The price of our Common Stock could be subject to volatility related or unrelated to our operations, and purchasers of our Common Stock could incur substantial losses.

We have experienced and may continue to experience significant volatility in the price of our Common Stock. From January 29, 2021 through January 28, 2022, the share price of our Common Stock ranged from a high of $10.74 to a low of $0.70. The reason for the volatility in our stock is not well understood and may continue. Factors that may have contributed to such volatility include, but are not limited to, those discussed previously in this “Risk Factors” section of this Supplement and incorporated by reference into this Supplement from our Annual Report on Form 10-K, as updated by subsequent reports, and others, such as:

· delays in the commercialization of Mytesi, Neonorm, Canalevia-CA1, Equilevia or our other current or future prescription drug product candidates and non-prescription products;

· announcements of regulatory approval or disapproval of any of our current or future product candidates or of regulatory actions affecting our company or our industry;

· manufacturing and supply issues that affect product candidate or product supply for our studies or commercialization efforts;

· quarterly variations in our results of operations or those of our competitors;

· announcements by us or our competitors of new prescription drug products or product candidates or non-prescription products, significant contracts, commercial relationships, acquisitions or capital commitments;

· announcements relating to future development or license agreements including termination of such agreements;

· adverse developments with respect to our intellectual property rights or those of our principal collaborators;

· new legislation in the United States relating to the prescription, sale, distribution or pricing of gastrointestinal health products;

· product liability claims, other litigation or public concern about the safety of our prescription drug product or product candidates and non-prescription products or any such future products;

· market conditions in the human or animal health industry, in general, or in the gastrointestinal health sector, in particular, including performance of our competitors;

In addition, the stock market, in general, or the market for stocks in our industry, in particular, may experience broad market fluctuations, which may adversely affect the market price or liquidity of our common stock. Any sudden decline in the market price of our common stock could trigger securities class-action lawsuits against us. If any of our stockholders were to bring such a lawsuit against us, we could incur substantial costs defending the lawsuit and the time and attention of our management would be diverted from our business and operations. We also could be subject to damages claims if we were found to be at fault in connection with a decline in our stock price.

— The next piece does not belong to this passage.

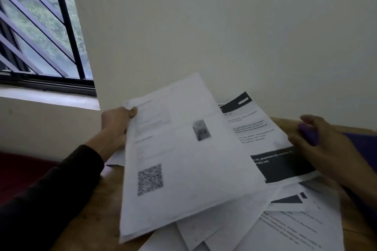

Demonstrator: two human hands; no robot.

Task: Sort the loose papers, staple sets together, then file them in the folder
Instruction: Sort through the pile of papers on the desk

A possible “short squeeze” due to a sudden increase in demand of our Common Stock that largely exceeds supply may lead to further price volatility in our Common Stock.

Investors may purchase shares of our Common Stock to hedge existing exposure in our Common Stock or to speculate on the price of our Common Stock. Speculation on the price of our Common Stock may involve long and short exposures. To the extent aggregate short exposure exceeds the number of shares of our Common Stock available for purchase in the open market, investors with short exposure may have to pay a premium to repurchase our Common Stock for delivery to lenders of our Common Stock. Those repurchases may in turn, dramatically increase the price of our Common Stock until investors with short exposure are able to purchase additional shares of Common Stock to cover their short position. This is often referred to as a “short squeeze.” A short squeeze could lead to volatile price movements in shares of our Common Stock that are not directly correlated to the performance or prospects of our company and once investors purchase the shares necessary to cover their short position the price of our Common Stock may decline.

You may not be able to resell our Common Stock when you wish to sell them or at a price that you consider attractive or satisfactory.

The listing of our Common Stock on The Nasdaq Capital Market does not assure that a meaningful, consistent and liquid trading market exists. Although our Common Stock is listed on The Nasdaq Capital Market, until recently, trading volume in our Common Stock has been limited and an active trading market for our shares may not be sustained. If an active market for our Common Stock is not sustained, you may be unable to sell your shares when you wish to sell them or at a price that you consider attractive or satisfactory. The lack of an active market may also adversely affect our ability to raise capital by selling securities in the future, or impair our ability to license or acquire other product candidates, businesses or technologies using our shares as consideration.

If securities or industry analysts do not publish research or reports about our company, or if they issue adverse or misleading opinions regarding us or our stock, our stock price and trading volume could decline.

The trading market for our Common Stock depends in part on the research and reports that industry or financial analysts publish about us or our business. We do not influence or control the reporting of these analysts. If one or more of the analysts who do cover us downgrade or provide a negative outlook on our company or our industry, or the stock of any of our competitors, the price of our Common Stock could decline. If one or more of these analysts ceases coverage of our company, we could lose visibility in the market, which in turn could cause the price of our Common Stock to decline.

You may be diluted by conversions of outstanding shares of non-voting common stock and exercises of outstanding options and warrants.

As of January 28, 2022, we had (i) outstanding options to purchase an aggregate of 2,327,903 shares of our Common Stock at a weighted average exercise price of $9.83 per share, (ii) outstanding options to purchase an aggregate of 132,376 shares of our Common Stock issuable upon exercise of outstanding inducement options, with a weighted-average exercise price of $4.27 per share, (iii) 563,108 shares of Common Stock issuable upon exercise of warrants outstanding, with a weighted-average exercise price of $7.17, and (v) 473,915 shares of Common Stock issuable upon vesting of outstanding RSUs.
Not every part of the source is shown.